Take a look at these identities.
\[ \cos^2 \frac{\theta}{2} \equiv \frac{1}{2}(1+\cos \theta) \quad \quad \quad \sin^2 \frac{\theta}{2} \equiv \frac{1}{2}(1-\cos \theta)\]
How could you use these identities to help you sketch graphs of \(y=\cos^2 \frac{\theta}{2}\) and \(y=\sin^2 \frac{\theta}{2}\)?
These ideas may help you to sketch the graphs of \(y=\cos^2 \frac{\theta}{2}\) and \(y=\sin^2 \frac{\theta}{2}\)
As the left-hand side is a square in each case, we know the right hand sides must be zero or positive. This is fine, because \(-1\leq \cos \theta \leq 1\), so \(1+\cos \theta\) will be at least \(0\) and at most \(2\). Similarly, \(1-\cos \theta\) must be between \(0\) and \(2\).
The right-hand sides of the identities are the same except for a minus sign, so we’d expect the behaviour of the two functions to be very similar, but the maximum and minimum values will occur at different values of \(\theta\). For example, \(\frac{1}{2}(1+\cos \theta)\) will be \(1\) when \(\theta = \dotsc ,-4\pi, -2\pi, 0, 2\pi,4\pi, \dotsc\) (i.e. at even multiples of \(\pi\)) whereas \(\frac{1}{2}(1-\cos \theta)\) will be \(1\) when \(\theta = \dotsc,-5\pi, -3\pi, -\pi, \pi, 3\pi,5\pi, \dotsc\) (i.e. at odd multiples of \(\pi\)).

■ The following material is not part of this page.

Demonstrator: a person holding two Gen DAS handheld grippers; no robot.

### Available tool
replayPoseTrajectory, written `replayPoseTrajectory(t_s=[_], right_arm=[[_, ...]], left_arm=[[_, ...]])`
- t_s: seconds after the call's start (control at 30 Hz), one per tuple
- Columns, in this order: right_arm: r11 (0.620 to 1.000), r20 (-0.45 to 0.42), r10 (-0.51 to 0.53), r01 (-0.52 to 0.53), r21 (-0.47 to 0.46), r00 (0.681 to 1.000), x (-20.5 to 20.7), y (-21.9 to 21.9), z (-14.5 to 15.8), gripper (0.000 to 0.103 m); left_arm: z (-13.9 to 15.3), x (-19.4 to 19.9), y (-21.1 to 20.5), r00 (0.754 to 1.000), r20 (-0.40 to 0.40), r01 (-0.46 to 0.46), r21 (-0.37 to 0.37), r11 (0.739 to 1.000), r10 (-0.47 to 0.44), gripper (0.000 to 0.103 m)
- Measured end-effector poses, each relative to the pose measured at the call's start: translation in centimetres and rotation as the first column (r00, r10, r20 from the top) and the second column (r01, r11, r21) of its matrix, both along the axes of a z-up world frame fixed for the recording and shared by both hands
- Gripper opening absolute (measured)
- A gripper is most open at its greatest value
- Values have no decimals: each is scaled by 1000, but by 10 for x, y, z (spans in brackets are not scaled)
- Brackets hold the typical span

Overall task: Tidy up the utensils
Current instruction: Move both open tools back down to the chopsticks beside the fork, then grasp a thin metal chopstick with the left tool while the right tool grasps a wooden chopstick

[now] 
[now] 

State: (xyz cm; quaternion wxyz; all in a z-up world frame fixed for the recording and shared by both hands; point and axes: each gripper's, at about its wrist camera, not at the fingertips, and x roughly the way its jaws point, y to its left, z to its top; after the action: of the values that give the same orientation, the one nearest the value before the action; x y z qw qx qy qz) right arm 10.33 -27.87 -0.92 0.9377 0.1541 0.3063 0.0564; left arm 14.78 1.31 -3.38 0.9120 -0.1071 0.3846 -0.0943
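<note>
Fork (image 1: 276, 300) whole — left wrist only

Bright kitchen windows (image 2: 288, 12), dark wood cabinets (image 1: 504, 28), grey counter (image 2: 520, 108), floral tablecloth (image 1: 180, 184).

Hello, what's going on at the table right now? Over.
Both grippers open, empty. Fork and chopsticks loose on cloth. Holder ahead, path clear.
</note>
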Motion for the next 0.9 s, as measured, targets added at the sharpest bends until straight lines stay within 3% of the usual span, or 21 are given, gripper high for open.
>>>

The right-hand side of each identity only involves \(\cos \theta\) and constants, so the graphs of \(y=\cos^2 \frac{\theta}{2}\) and \(y=\sin^2 \frac{\theta}{2}\) can be thought of as transformations of a \(y=\cos \theta\) graph. Which transformations are involved in each case? What is the frequency of \(y=\cos^2 \frac{\theta}{2}\) and \(y=\sin^2 \frac{\theta}{2}\)?
Again, from the right-hand side, the identities tell us that \(\cos^2 \frac{\theta}{2}\) is the mean of \(1\) and \(\cos \theta\) and \(\sin^2 \frac{\theta}{2}\) is the mean of \(1\) and \(-\cos \theta\). What does this tell you about the graph of \(y= \cos^2 \frac{\theta}{2}\) in relation to the graphs of \(y=1\) and \(y=\cos \theta\)?